THE TASK:
The whole listing should come back exactly as written, except for the pictures.

* * *

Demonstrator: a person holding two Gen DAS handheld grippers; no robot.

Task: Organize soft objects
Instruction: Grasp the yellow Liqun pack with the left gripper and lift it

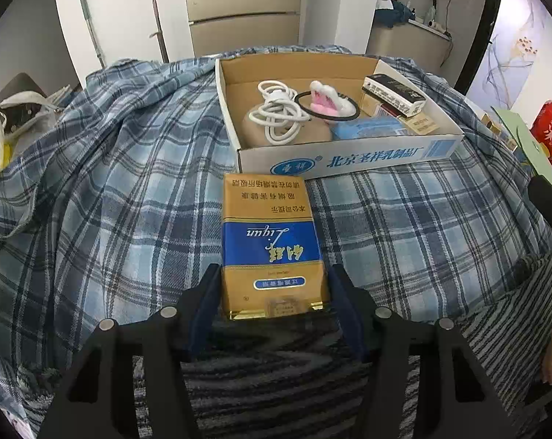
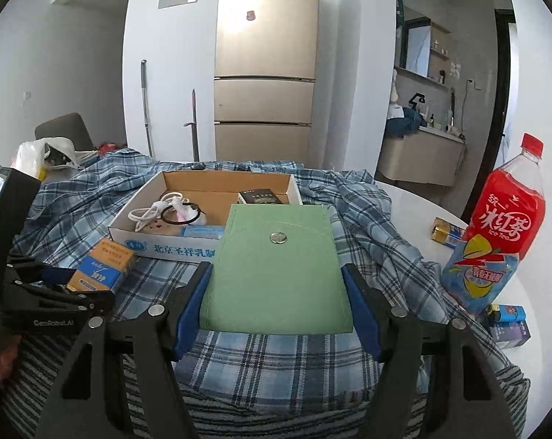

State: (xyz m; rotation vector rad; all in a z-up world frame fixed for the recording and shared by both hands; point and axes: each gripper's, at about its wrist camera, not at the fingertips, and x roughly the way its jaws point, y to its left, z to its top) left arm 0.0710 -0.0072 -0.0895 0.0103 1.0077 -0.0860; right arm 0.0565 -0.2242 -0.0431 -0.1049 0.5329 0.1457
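two grippers, each clamped on something. the left gripper [image 1: 274, 285] pinches the near end of a gold-and-blue liqun cigarette pack [image 1: 272, 245] between its blue pads [image 1: 343, 292], the pack's far end reaching just short of the cardboard tray [image 1: 349, 161]. the right gripper [image 2: 276, 292] squeezes a green snap-button pouch [image 2: 276, 274] by both side edges, held above the blue plaid cloth [image 2: 367, 219] — its far edge overlaps the tray's front right corner in the right wrist view. under both lies the plaid cloth over a striped one [image 1: 276, 384]. farther on, the tray holds a coiled white cable [image 1: 276, 113], a black hair tie [image 1: 327, 108] with a pink-and-white piece, a blue tissue pack [image 1: 367, 128] and a black-and-white box [image 1: 393, 95]. right of the cloth stands a red ice tea bottle [image 2: 495, 226] on the white table [image 2: 415, 205], with small boxes near it — beyond, a beige fridge [image 2: 265, 73].
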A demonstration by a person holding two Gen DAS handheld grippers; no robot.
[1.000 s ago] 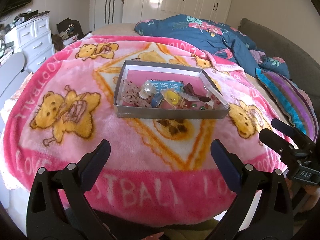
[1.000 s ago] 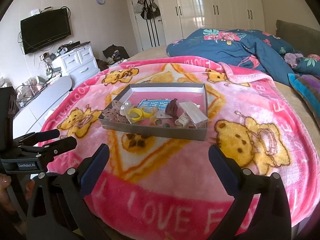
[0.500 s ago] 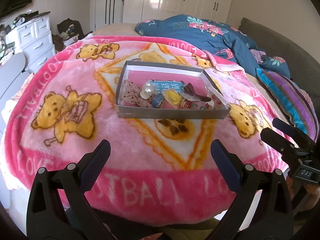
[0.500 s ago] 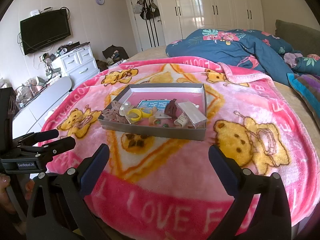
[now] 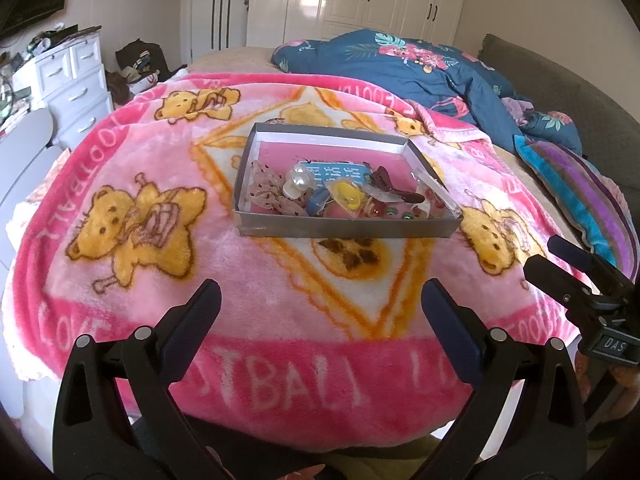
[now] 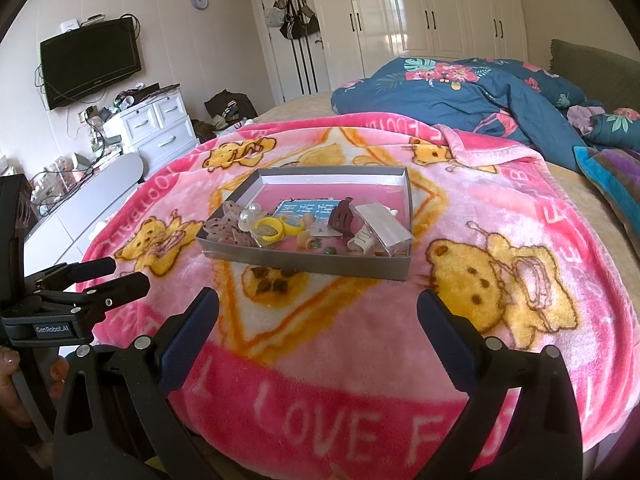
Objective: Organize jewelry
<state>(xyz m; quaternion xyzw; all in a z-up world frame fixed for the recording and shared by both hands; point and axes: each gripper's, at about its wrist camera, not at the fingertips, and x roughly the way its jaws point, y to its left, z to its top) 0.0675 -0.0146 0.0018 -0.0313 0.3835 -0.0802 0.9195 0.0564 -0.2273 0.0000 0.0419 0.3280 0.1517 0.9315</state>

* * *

THE ANSWER:
Demonstrator: a person holding two Gen DAS handheld grippers; no robot.

Task: Organize soft objects
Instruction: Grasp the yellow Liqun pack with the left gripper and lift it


State: (xyz m; rotation vector rad; all in a z-up world frame fixed for the recording and shared by both hands; point and axes: each gripper's, at about its wrist camera, not at the fingertips, and x roughly the way its jaws point, y to its left, z to its top) left arm 0.0710 -0.0072 -0.0895 0.0103 1.0077 -0.0860; right arm 0.0565 -0.2242 -0.0431 -0.1049 0.5329 0.1457
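two grippers, each clamped on something. the left gripper [image 1: 274, 285] pinches the near end of a gold-and-blue liqun cigarette pack [image 1: 272, 245] between its blue pads [image 1: 343, 292], the pack's far end reaching just short of the cardboard tray [image 1: 349, 161]. the right gripper [image 2: 276, 292] squeezes a green snap-button pouch [image 2: 276, 274] by both side edges, held above the blue plaid cloth [image 2: 367, 219] — its far edge overlaps the tray's front right corner in the right wrist view. under both lies the plaid cloth over a striped one [image 1: 276, 384]. farther on, the tray holds a coiled white cable [image 1: 276, 113], a black hair tie [image 1: 327, 108] with a pink-and-white piece, a blue tissue pack [image 1: 367, 128] and a black-and-white box [image 1: 393, 95]. right of the cloth stands a red ice tea bottle [image 2: 495, 226] on the white table [image 2: 415, 205], with small boxes near it — beyond, a beige fridge [image 2: 265, 73].
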A demonstration by a person holding two Gen DAS handheld grippers; no robot.
[1.000 s ago] 
[1.000 s ago] 
[0.500 s ago] 
[0.500 s ago] 
[now] 
[now] 
Objective: Organize jewelry
<state>(xyz m; quaternion xyzw; all in a z-up world frame fixed for the recording and shared by both hands; point and axes: each gripper's, at about its wrist camera, not at the fingertips, and x roughly the way its jaws point, y to its left, z to its top) 0.0675 -0.0146 0.0018 -0.0313 0.3835 -0.0802 0.9195 0.0564 -0.2273 0.0000 0.0419 0.3280 0.1517 0.9315</state>

What the exercise asked for is complete.